Huurwaardebelasting
(geldende tekst G.B. 1948 No. 154).
Onder de naam van ‘Huurwaardebelasting’ wordt een belasting geheven van gebouwen met daarbij behorende erven.
De belasting is jaarlijks verschuldigd.
Van de belasting zijn vrijgesteld:
a. | de gebouwen met of zonder erven, waarvan de jaarlijkse huurwaarde op minder dan f 60. - wordt vastgesteld; |
b. | de gebouwen en erven voor de publieke dienst bestemd, voor zover zij in volle eigendom aan Suriname toebehoren; |
c. | de gebouwen en erven of gedeelten daarvan, bestemd en door hem die het genot heeft, uitsluitend gebezigd: |
1. | voor de uitoefening van de openbare eredienst; |
2. | als inrichting van onderwijs; |
3. | als inrichtingen van weldadigheid; |
4. | als inrichtingen van wetenschap of kunst; |
5. | als begraafplaatsen; |
6. | voor landbouw en veeteelt en voor be- en verwerking van landbouwproducten, daaronder begrepen magazijnen en bergplaatsen voor landbouwproducten, de hospitalen, kantoren en woningen op de landbouwondernemingen aanwezig voor arbeiders; |
d. | de fabrieken, werkplaatsen, kantoorlokalen, hospitalen, magazijnen en arbeiderswoningen op de mijnbouwondernemingen, mits uitsluitend als zodanig gebezigd; |
| |
e. | de in eigendom aan vreemde Mogendheden toebehorende gebouwen met daarbij behorende erven, waarin het consulaat gevestigd is of welke dienen voor woning van hun beroeps-consulaire ambtenaren, onder voorwaarde van wederkerigheid. |
De belasting bedraagt 1/24 deel van het bedrag waarop de huurwaarde wordt vastgesteld.

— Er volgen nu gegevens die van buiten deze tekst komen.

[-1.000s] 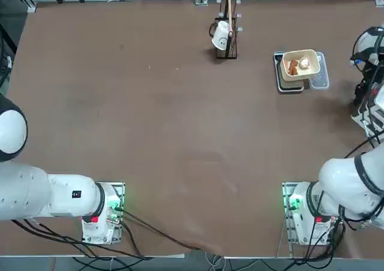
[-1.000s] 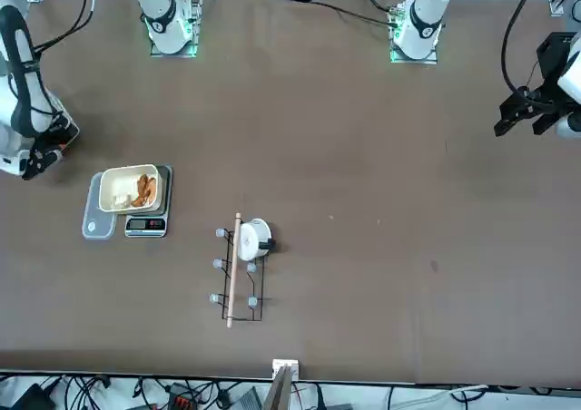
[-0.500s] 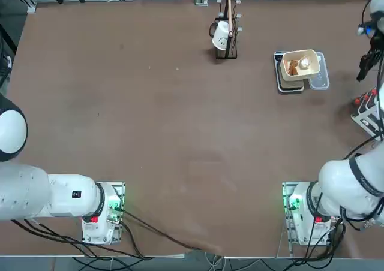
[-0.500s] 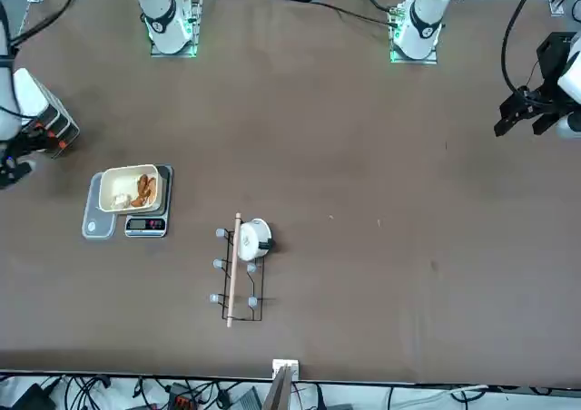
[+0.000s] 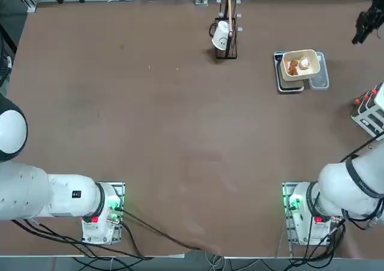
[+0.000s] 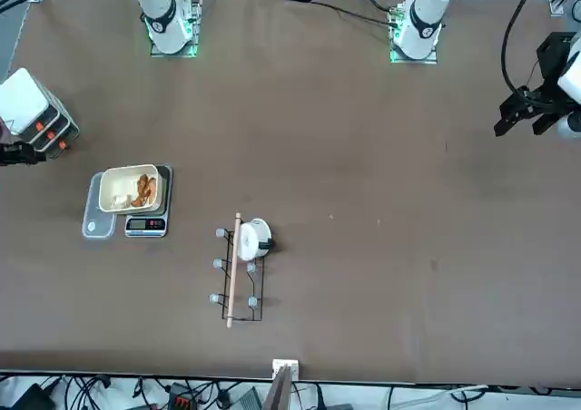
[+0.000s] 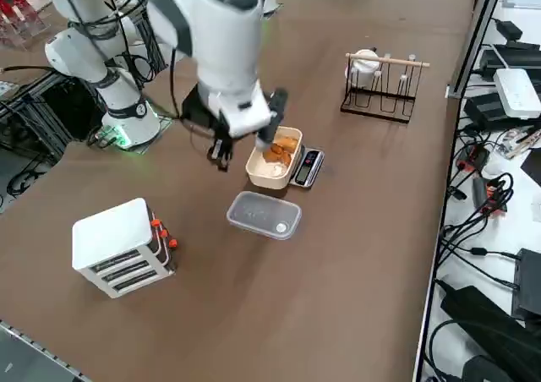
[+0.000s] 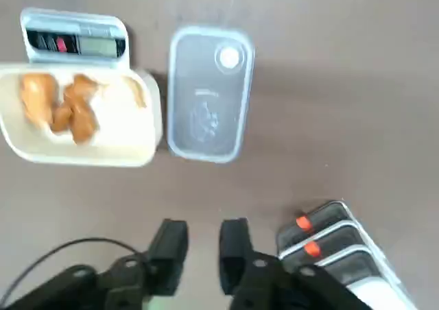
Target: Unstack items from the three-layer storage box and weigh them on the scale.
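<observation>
The three-layer storage box (image 7: pixel 118 247), white with grey shelves and red-orange tabs, stands at the table's right edge (image 5: pixel 371 112). The scale (image 7: pixel 309 167) carries a cream tub (image 7: pixel 272 177) that holds the items: brown lumpy pieces (image 8: pixel 65 104) and a pale roundish one (image 5: pixel 305 62). My right gripper (image 8: pixel 202 245) hovers above the table between the storage box (image 8: pixel 336 245) and the tub, close to neither. Its fingers stand a little apart, open, with nothing between them.
A clear plastic tray (image 7: pixel 264 215) lies beside the scale, on the storage box's side. A dark wire stand with a white cup (image 5: pixel 225 34) sits near the far edge, left of the scale. Cables and devices line the floor past the table's far edge.
My right gripper has lifted off the storage box and swung towards the far side of the table. Its fingers have parted from shut. The storage box's white top now shows uncovered.
</observation>
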`<state>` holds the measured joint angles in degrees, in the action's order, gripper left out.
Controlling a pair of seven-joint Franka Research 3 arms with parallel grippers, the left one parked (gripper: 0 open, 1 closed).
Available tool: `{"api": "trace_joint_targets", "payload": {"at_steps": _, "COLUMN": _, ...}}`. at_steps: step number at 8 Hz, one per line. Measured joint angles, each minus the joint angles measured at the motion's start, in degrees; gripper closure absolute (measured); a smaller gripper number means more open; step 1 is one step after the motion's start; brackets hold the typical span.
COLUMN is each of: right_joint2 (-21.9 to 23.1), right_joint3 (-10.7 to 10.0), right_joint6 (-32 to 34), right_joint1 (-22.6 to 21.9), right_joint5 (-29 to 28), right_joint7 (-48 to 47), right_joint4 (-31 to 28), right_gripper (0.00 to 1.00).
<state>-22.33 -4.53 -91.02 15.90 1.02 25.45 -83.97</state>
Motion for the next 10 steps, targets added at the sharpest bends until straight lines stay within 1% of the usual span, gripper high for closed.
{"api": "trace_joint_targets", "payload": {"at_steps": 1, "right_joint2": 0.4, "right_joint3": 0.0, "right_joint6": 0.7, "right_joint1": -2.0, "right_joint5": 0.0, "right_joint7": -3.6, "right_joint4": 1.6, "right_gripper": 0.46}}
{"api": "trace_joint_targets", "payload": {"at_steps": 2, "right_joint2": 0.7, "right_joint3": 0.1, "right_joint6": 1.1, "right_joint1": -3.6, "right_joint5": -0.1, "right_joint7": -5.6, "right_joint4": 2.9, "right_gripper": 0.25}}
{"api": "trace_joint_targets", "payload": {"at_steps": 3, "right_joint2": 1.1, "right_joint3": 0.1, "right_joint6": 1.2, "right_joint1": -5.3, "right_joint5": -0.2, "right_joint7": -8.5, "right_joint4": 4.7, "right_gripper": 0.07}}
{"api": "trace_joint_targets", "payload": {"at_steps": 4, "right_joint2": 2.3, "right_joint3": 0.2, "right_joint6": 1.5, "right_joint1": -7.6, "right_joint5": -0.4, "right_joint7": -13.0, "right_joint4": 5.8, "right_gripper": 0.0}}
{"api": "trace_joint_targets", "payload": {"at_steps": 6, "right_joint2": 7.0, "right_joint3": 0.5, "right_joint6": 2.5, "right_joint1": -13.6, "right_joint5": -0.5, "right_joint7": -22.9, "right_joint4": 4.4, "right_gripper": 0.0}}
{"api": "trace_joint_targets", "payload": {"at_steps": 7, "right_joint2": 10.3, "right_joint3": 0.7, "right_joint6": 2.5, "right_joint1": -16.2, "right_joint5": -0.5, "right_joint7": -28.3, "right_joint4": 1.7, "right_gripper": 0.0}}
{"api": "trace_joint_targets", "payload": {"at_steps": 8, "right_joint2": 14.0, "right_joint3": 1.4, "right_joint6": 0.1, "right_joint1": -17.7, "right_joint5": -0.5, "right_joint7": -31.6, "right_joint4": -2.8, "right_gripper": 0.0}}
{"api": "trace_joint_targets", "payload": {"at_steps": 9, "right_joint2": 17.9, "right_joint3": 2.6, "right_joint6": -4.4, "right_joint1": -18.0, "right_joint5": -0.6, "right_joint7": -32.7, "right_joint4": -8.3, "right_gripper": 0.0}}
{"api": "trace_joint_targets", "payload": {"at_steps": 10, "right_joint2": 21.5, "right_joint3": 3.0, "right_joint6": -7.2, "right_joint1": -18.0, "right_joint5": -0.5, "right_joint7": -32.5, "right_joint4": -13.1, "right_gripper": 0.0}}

De huurwaarde wordt vastgesteld voor een tijdperk van 5 jaren. Tussentijds geschiedt een vaststelling der huurwaarde voor de gebouwen die gesticht zijn of die een verandering hebben ondergaan.
De verordening bevat nog bepalingen omtrent de vaststelling van de aanslag, het bezwaarschrift en het beroep daartegen, e.d.